(Le blog est en carafe. Je rédige les billets dans TextEdit en attendant de pouvoir les publier).

Petit déjeuner sur la terrasse encore. Nous préparons soigneusement notre sac, nourriture et jeans contre la pluie, mon ciré rouge acheté l’année dernière au Mont-St-Michel dont il est prouvé qu’il a le pouvoir d’arrêter la pluie. (Conversation un matin: — Ce chat regarde la porte comme si cela avait le pouvoir de l’ouvrir. — Dans son expérience, ça a ce pouvoir : la porte finit toujours par s’ouvrir. (Silence.) — Aaah. Tu veux dire que c’est comme la danse de la pluie, il finit toujours par pleuvoir?)

Nous avons tellement peur de rater le bus que nous sommes une demi heure en avance à l’arrêt (il faut dire que nous pensions prendre un bus jaune à neuf heures moins le quart, c’est un bus rouge à neuf heures, nous n’avions pas regardé les bons horaires). L’allemand du chauffeur n’est guère compréhensible. Nous héritons de trois tickets : deux tickets à quatre francs quatre-vingt et un à cinq. Qu’est-ce que ce troisième ticket? Un forfait pour les non-abandonnés? «Je n’ai pas compris ce qu’il disait. Un instant j’ai pensé que c’était une assurance», me dit O. qui est le traducteur officiel du voyage.
Nous reprenons la route d’hier vers Ibergeregg. Je suppose que les gens du coin connaissent les horaires des bus et n’empruntent pas la route à ces heures-là. A trois ou quatre reprises, une barrière en travers de la route ne laisse la place que pour un véhicule et l’oblige à passer sur des rouleaux (nous supposons que le dispositifs est destiné à contenir les vaches). Même habitué le conducteur s’engage lentement, il y a juste la largeur pour son bus.
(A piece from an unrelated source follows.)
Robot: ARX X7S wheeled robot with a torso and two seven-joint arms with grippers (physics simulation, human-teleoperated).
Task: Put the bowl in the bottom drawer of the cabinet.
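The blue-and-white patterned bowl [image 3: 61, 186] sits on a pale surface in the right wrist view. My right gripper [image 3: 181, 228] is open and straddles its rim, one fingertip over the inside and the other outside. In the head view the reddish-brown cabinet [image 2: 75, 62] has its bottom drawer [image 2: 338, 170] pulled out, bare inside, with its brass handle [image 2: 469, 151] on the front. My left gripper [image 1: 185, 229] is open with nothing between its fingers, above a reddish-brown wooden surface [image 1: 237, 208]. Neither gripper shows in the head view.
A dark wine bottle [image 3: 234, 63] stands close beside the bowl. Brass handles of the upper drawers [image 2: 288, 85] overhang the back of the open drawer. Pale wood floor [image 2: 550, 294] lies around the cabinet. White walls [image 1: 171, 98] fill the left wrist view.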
Nous descendons à Ibergeregg. Nous suivons le chemin des crêtes ouvrant sur plusieurs vallées, chemin panoramique de Schwyz. Balisage jaune, chemin gravillonné gris. Les vaches montent réellement très haut dans les alpages, je ne pensais pas qu’elles avaient le pied aussi aventureux. Visiblement les sapins doivent protéger des insectes car elles s’enfoncent dessous au maximum.
— Quand on y pense, c’est tout petit le cerveau d’une vache.
— Hmm. Je ne sais pas s’il y a des cerveaux plus gros que celui de l’homme. De quelle taille est celui d’un éléphant?
— Celui du dauphin est à peu près de la taille de celui de l’homme, à cause du sonar qui prend beaucoup de place.
(Dans la série: « le geek est plein de savoirs inutiles. »)

Longtemps nous avons en vue Brunnen au bord du lac, c’est magnifique. La vue plonge vers plusieurs vallées. Le chemin relie plusieurs stations téléphériques, nous sommes en haut du domaine skiable. Chapelle de Laucheren, ne payant pas de mine à l’extérieur, bois gris battu par la neige et la pluie, très jolie et très nette à l’intérieur. Il y a des messes chaque dimanche de l’été: qui y assiste? Je pensais que nous serions sur un chemin très fréquenté; nous sommes absolument seuls, tout est désert. Déjeuner sur la terrasse déserte de la station ou du mont Wildä Maa (1850 mètres, 1850 m.u.M, meter über Meer). Je dors dix minutes sur les planches. Crème solaire. Coups de soleil. Un peu d’hésitation ensuite: redescendre, comme il serait prudent puisque nous sommes peu entraînés, ou continuer jusqu’à Sternen?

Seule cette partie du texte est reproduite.